I stand and shove my hands in my pockets. My neck hair prickles, my breathing shallow. The EVE organ beneath my ribs gives a weird little twitch, like it’s responding to my nerves. I wait for the other name - to see which alien I’m stuck with.
The Gutters kept their alien-language names. They apparently don’t have an equivalent of a last name. The Gutter with red eyes stands like it’s killing him, and my stomach drops through my feet. We walk to Ms. Hayfield, careful space kept between his shoulder and mine. He’s taller than me, a feat in itself - my freakish, flat-as-a-board 5’10 is nothing to sniff at. Ms. Hayfield flashes a cheerful smile.
“Room 104, dear. Your bags should already be there. Please watch over each other.”
“Sure. Whatever,” I breathe. I stay behind Shadus as he leads me from the cafeteria. Three steps behind, like Dad taught me, like living in the inner city taught me. Three steps behind and you can always see someone tense for attack with enough time to still get away.
Whitewashed halls give way to windows open to the fall-bloom atrium. Leaves blaze red and filter sunlight into hazy orange. Motivational posters and lockers, classroom doors and water fountains. It’s neater than my old high school, but the cleanliness adds to the creepy factor. There’s no gum, no shoeprints, no scribbled ‘
Jenny loves Cole’
, no nothing. It’s clean and new and built just for us – for the first EVE/Gutter school ever.
We walk in silence. The hum of the cafeteria crowd talk fades.
Shadus’ stride is long and lazy. I watch his back - black shirt, jeans, combat boots. Nothing special. If I squint I can pretend he isn’t an alien. That I’m not his food.

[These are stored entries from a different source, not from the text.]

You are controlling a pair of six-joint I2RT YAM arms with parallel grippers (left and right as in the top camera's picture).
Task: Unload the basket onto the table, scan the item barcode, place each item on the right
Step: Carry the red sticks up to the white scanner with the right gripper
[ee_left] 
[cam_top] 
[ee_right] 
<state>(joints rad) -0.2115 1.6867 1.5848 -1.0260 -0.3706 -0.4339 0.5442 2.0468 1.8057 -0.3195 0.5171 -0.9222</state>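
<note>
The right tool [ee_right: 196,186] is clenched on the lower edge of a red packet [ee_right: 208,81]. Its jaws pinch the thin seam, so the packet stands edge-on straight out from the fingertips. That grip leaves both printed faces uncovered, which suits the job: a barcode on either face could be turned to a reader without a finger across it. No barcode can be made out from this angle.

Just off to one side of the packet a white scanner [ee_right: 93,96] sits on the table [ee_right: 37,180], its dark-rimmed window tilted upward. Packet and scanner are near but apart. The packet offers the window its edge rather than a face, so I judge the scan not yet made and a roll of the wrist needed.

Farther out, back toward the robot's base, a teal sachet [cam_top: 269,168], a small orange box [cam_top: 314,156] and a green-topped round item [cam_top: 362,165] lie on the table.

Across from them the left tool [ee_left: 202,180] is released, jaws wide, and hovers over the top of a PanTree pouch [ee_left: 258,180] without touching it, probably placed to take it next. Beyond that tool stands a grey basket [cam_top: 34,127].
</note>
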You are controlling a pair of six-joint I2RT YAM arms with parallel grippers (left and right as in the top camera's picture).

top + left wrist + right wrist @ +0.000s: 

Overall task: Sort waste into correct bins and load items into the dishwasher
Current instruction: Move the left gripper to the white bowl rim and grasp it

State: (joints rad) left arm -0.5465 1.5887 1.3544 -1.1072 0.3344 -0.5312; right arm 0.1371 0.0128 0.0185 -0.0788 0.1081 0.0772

“Why are you staring at me?” His hoarse, deep voice nearly makes me jump out of my skin.
“Wasn’t staring,” I murmur.
His voice stays monotone. “Try not to lie. It wastes my time.”
“I’ll lie if I want to, creep.”
He halts. My breath hitches. He inclines his head over his shoulder so I can barely see his profile. All I can think of are the rumors; before they got human bodies, Gutters were seven feet of lizard skin and razor sharp teeth - stronger than gorillas and faster than any cheetah. He’s flesh and bone like me, now. They all are. How far the mighty have fallen.
The moment fractures. The edge of his iris glows redder in the sunlight. I’m afraid. His nostrils flare, as if he can smell my fear. Then his lip curls in a sneer, and he starts walking again.
I have to do this. I can’t let Dad and Alisa suffer any more than they already have. I’m sorry, Mom. I know you hated them. I don’t like them either. But I have to do this.
My fists tremble as I ball them up and follow Shadus.
Every part of me burns with fear.
Eleven years ago, aliens landed on Earth.
Everyone remembers that day. Dad remembers 9/11, the twin towers collapsing. Before Grandma died, she used to tell me about JFK’s assassination. For us it’ll always be ‘the day the aliens landed’. I was five. Alisa was two. We were watching cartoons and slopping cheerios around when NASA announced they detected an object hurtling towards Earth’s atmosphere. The black alien ship, looking like a craggy meteor, crash landed in a remote desert in New Mexico. The military had it surrounded in two minutes.